Optimizing FMC Read / Writes for Audio Application STM32H7

EPala.2 · ‎2024-06-17

Hi, I am working on a realtime audio DSP product using the STM32H7 with a AS4C4M16SA-7BCN SDRAM chip for long delay line memory. I am using the FMC controller with the settings in the attached photo:

The product processes an incoming audio stream in real time, so this is a very runtime critical application. I have found that reads and writes to and from the delay memory on the SDRAM are by far the biggest drag on overall performance.

Currently I am just accessing SDRAM memory automatically through the C++ compiler, declaring as follows and accessing as I would any other variable:
static float delay_line[48000 * 30] __attribute__((section(".sdram"))); //48000 sample rate * 30 seconds

I am wondering if there are any ways to optimize SDRAM reads and writes to get better performance, either through how I structure my code, or through settings in the CubeMX configurator.

In particular, would it be faster to do sequential reads from consecutive SDRAM locations to a buffer in onboard memory rather than just accessing at random points based on my code behavior?
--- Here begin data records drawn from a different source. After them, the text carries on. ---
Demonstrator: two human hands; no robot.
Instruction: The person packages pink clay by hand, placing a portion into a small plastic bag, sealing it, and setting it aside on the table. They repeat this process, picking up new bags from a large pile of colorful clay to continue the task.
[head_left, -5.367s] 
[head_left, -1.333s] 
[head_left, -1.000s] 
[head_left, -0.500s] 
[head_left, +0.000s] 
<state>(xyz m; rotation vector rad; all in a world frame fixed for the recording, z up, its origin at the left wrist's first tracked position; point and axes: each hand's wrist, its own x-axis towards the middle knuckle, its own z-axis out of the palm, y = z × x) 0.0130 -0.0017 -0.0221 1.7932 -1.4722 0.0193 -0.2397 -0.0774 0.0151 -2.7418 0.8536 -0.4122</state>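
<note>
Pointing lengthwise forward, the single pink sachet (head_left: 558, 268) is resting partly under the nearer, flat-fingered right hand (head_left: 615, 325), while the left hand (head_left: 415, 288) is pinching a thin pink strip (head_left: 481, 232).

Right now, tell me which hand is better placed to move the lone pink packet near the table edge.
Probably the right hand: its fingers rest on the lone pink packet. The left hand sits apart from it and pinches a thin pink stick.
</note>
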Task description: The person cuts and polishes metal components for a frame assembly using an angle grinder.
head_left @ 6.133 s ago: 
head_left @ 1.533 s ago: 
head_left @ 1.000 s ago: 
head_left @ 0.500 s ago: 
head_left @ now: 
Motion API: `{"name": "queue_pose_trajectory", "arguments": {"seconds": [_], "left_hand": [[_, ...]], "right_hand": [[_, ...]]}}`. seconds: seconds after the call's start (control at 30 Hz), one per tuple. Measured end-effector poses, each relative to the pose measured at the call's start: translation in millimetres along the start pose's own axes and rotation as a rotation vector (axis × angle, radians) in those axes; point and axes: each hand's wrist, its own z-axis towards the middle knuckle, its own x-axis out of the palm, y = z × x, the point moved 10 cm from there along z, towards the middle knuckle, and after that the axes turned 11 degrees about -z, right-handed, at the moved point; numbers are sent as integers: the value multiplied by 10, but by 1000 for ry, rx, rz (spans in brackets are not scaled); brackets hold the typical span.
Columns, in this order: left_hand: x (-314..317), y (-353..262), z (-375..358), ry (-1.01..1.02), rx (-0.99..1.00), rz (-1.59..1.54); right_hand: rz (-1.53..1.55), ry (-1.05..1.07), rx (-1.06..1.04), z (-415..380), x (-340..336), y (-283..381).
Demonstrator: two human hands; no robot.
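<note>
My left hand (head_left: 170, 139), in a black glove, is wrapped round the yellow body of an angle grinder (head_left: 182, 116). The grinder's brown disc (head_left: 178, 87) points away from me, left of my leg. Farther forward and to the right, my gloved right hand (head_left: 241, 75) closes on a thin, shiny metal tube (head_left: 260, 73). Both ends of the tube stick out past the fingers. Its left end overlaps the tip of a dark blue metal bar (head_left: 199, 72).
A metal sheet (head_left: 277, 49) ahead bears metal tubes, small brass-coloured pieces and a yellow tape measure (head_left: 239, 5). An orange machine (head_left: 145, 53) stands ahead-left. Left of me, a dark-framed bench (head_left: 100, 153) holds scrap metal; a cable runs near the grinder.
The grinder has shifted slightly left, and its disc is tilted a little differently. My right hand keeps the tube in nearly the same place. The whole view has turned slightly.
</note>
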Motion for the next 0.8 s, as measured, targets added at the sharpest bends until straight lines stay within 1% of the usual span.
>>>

Is there a vector style function that can quickly copy a block of data from the SDRAM to local memory? Would this approach be likely to provide a noticeable performance increase?

Please advise, thanks!

Pavel A. · ‎2024-06-17

> would it be faster to do sequential reads from consecutive SDRAM locations to a buffer in onboard memory

Yes. This is called the Data cache on Cortex-M7.

Tesla DeLorean · ‎2024-06-17

For MCU access you can cache the SDRAM see MPUConfig() examples

DMA into memory won't cache.

You should be able to use MEM2MEM DMA modes to move data in the background, but that might add contention.

You'll have to benchmark to see the amount of performance you can trade doing processing on-board, and then migrating out to SDRAM. Generally the least amount of moves, and simpler the pipe-line the better.

On the F4's the SDRAM was of the order of 6x slower than Internal-SRAM.

The DTCM is not cached, and is better than 0-wait state outside the core. If you can keep things small-and-fast, do that.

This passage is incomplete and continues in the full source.